Rilis Perserikatan Solidaritas Perempuan – Hari Buruh Sedunia 2025 Peringatan Hari Buruh Sedunia dijadikan momentum perlawanan Solidaritas Perempuan yang selama 34 tahun bekerja bersama perempuan akar rumput memperjuangkan hak dan keadilan bagi perempuan, khususnya perempuan buruh. Perempuan yang kehilangan sumber-sumber kehidupannya akibat ekspansi perkebunan sawit, orientasi pertanian agribisnis, pembangunan infrastruktur, serta privatisasi pesisir, dipaksa menjadi buruh di bawah sistem yang diktator dan di bawah intimidasi militer.
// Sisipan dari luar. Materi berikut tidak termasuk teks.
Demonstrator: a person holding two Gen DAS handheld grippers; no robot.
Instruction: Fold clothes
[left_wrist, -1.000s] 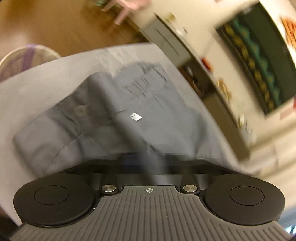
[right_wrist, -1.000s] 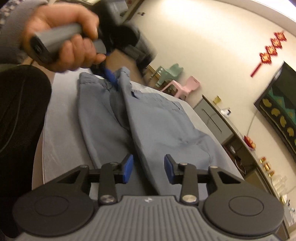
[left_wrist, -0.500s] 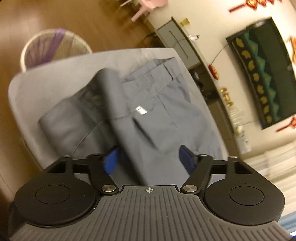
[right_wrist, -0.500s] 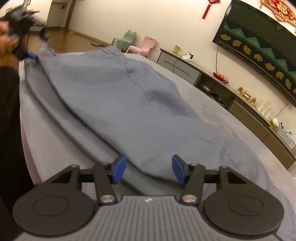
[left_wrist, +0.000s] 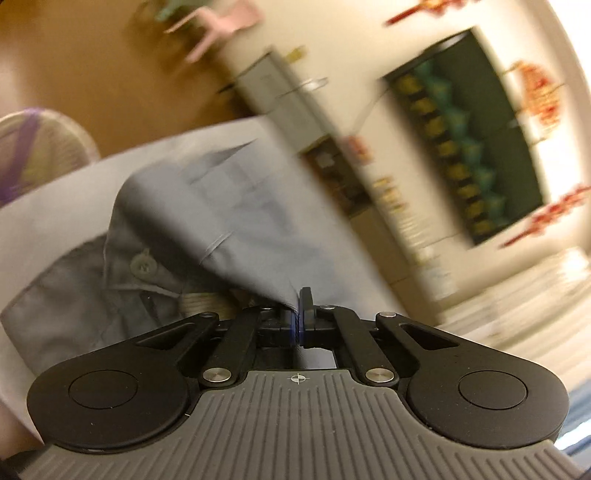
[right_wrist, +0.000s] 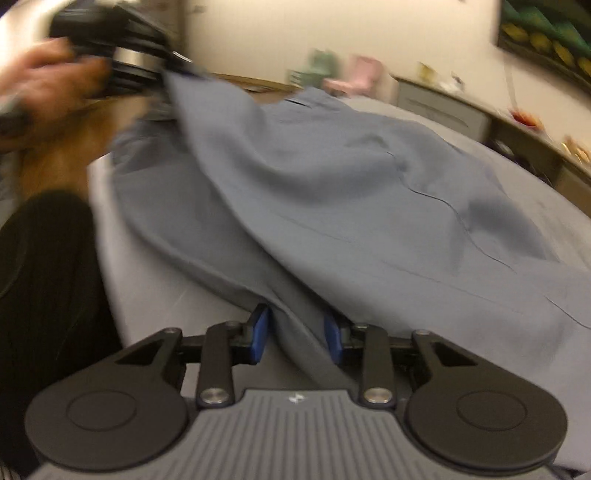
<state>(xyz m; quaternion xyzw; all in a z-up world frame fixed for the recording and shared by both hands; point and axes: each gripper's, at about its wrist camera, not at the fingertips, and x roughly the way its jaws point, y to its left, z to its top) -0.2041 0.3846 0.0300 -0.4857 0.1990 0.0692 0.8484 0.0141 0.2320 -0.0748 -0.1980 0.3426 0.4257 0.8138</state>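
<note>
Grey trousers (right_wrist: 332, 192) lie lengthwise along the table (right_wrist: 147, 280), waistband far.

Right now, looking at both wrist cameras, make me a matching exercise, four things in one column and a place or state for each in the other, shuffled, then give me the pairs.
Things:
1. left gripper
2. right gripper
3. grey trousers
4. pink chair

Place or state:
A. on the wooden floor by the far wall
B. jaws apart, a fold of cloth between them
C. spread over the grey table
D. pinched shut on an edge of cloth

Pairs: 1-D, 2-B, 3-C, 4-A
</note>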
Indonesia yang gelap saat ini menjadi cerminan dari watak kekuasaan diktator militer Prabowo–Gibran, yang memperkuat pemiskinan perempuan dengan pemerintahan autocratic legalism, memanfaatkan hukum secara sewenang-wenang untuk mengokohkan kekuasaan. Penguatan peran militer terus dilakukan, salah satunya dengan disahkannya revisi UU TNI. Penggunaan militer oleh korporasi dan negara untuk berhadapan dengan masyarakat, termasuk perempuan buruh yang memperjuangkan tanah dan ruang hidup mereka, berdampak pada pembungkaman, intimidasi, trauma kolektif, dan pelanggaran HAM.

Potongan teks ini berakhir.